*BRIEF:*
What you return should be the lines from the one with "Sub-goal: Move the" through the one with "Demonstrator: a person" in the data below, reproduced exactly with both ends, and no pictures at all.

*DATA:*
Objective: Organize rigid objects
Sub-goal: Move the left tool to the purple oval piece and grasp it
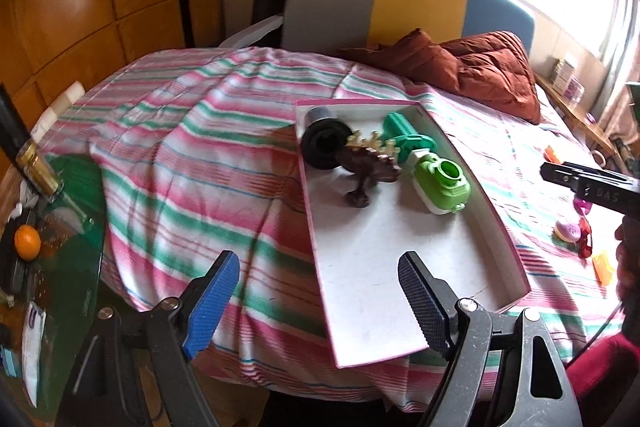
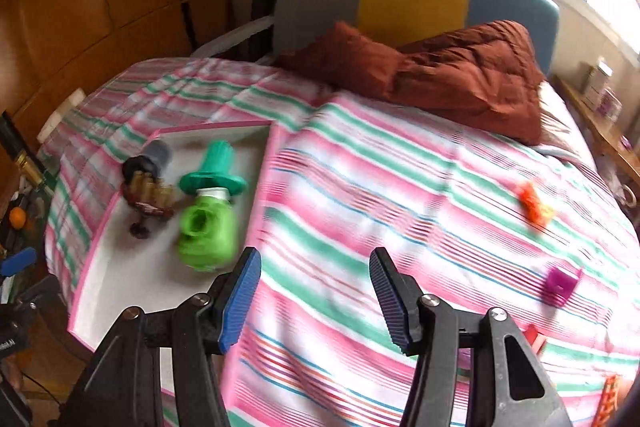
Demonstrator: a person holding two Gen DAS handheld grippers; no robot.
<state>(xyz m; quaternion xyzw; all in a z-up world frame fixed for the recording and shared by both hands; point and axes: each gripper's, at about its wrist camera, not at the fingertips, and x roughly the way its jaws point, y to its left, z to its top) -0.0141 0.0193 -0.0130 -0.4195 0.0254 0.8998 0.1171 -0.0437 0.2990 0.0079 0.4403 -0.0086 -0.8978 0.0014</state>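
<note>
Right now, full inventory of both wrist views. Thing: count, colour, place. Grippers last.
Tray: 1, white with pink rim, on the striped bedspread.
Cylinder: 1, black and grey, far left corner of tray.
Dinosaur toy: 1, brown with tan spikes, in tray beside the cylinder.
Teal funnel-shaped toy: 1, far end of tray.
Light green toy: 1, in tray, near the teal one.
Orange toy: 1, loose on bedspread, right of tray.
Magenta block: 1, loose on bedspread, right.
Bedspread: 1, pink, green and white stripes.
Quilt: 1, rust brown, by headboard.
Orange fruit: 1, side table at left.
Left gripper: open, empty, over the tray's near left edge.
Right gripper: open, empty, over bedspread.
</note>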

*SOLUTION TO THE EXERCISE:*
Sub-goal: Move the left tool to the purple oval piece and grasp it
Demonstrator: a person holding two Gen DAS handheld grippers; no robot.

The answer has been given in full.